Flickr is an easy to use social medium and tool that enables Internet users to interact with pictures. Much like the social media seen in websites like Facebook and Twitter, Flickr is a website that is structured through Yahoo! and only requires an easily accessible and commonly used Yahoo! account. The content and usability of Flicker is user friendly and self-explanatory. I was exceptionally impressed by the ease in editing captions and tags.They are easily edited by clicking on the actual text which brings up a cursor to re-type.Uploading the pictures was also simple as our group was able to upload the pictures from Sydney’s computer desktop to the site itself. The tags in our slideshow can help users of Flickr find photos by searching Grand Theft Auto themes. Although the game itself is popular, other examples like Star Wars, Star Trek, and Lord of the Rings contain a much larger fan base of creating user generated content.
However, one can find a few examples such as ours.

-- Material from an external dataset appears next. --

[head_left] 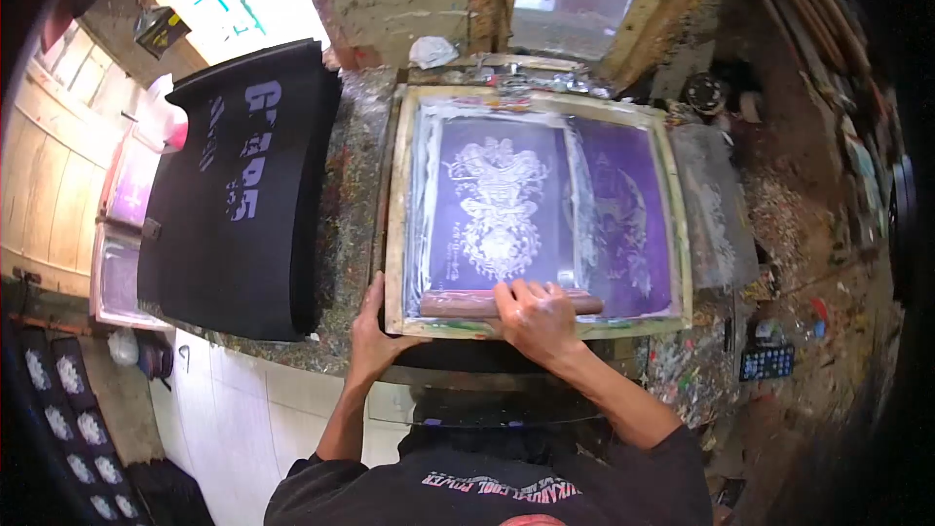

Flickr is absolutely an effective tool in creating user-generated content and sharing that content with others. This past summer, my mother and my sister were using the Internet to help plan for my sister’s wedding. Besides using e-mail for obvious reasons, both my mother and sister used Flickr and sights like it to find wedding pictures that Flickr users have uploaded. These pictures include examples of trendy fashions and show examples of good and bad designs of wedding outfits of the bridal and groom parties. An example shown below is a picture of the outdoor gazebo where my sister got married. She was able to use this photo as a means of getting a picture of what her wedding day might be like at Woodlawn Manor.
This picture is of her husband standing in front of the same gazebo from Woodlawn Manor.
Rebecca Blood’s standpoint on the use of Flickr identifies the rising concept of photojournalism. I like to think that the way Blood illustrates the idea of using tags in Flickr is like using the hashtag in Twitter. She provides an example of the power of photojournalism. Footage of the French employment riots provides internet users with breaking news. Once word got around about these riots, one could search on Flickr and find eyewitnesses views of the action. While these photos can be found in the interesting category of Flickr photos, my sister could find ideas related to her wedding. The interesting photos provides the latest trends. However, I felt as though while the slideshows created by my fellow classmates told fictional stories and that they could be interpreted as ideas of photojournalism, these slideshows can also be used for fun in creating stories and providing fan support for our interests like our group found commonly in playing Grand Theft Auto video games.